** EXERCISE PROMPT **
Drop the pictures and repeat the remaining data exactly.

** MATERIAL PROVIDED **
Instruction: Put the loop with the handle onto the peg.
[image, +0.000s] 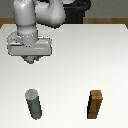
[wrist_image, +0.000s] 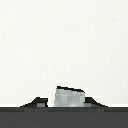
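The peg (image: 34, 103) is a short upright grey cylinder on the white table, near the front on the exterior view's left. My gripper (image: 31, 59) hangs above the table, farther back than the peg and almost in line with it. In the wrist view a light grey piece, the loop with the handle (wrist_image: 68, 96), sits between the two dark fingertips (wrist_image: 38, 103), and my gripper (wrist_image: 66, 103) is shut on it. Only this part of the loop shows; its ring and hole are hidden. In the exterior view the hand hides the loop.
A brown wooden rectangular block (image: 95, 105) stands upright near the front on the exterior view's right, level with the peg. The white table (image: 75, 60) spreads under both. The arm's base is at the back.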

** EXERCISE ANSWER **
Instruction: Put the loop with the handle onto the peg.
[image, +0.000s] 
[wrist_image, +0.000s] 
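The peg (image: 34, 103) is a short upright grey cylinder on the white table, near the front on the exterior view's left. My gripper (image: 31, 59) hangs above the table, farther back than the peg and almost in line with it. In the wrist view a light grey piece, the loop with the handle (wrist_image: 68, 96), sits between the two dark fingertips (wrist_image: 38, 103), and my gripper (wrist_image: 66, 103) is shut on it. Only this part of the loop shows; its ring and hole are hidden. In the exterior view the hand hides the loop.
A brown wooden rectangular block (image: 95, 105) stands upright near the front on the exterior view's right, level with the peg. The white table (image: 75, 60) spreads under both. The arm's base is at the back.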

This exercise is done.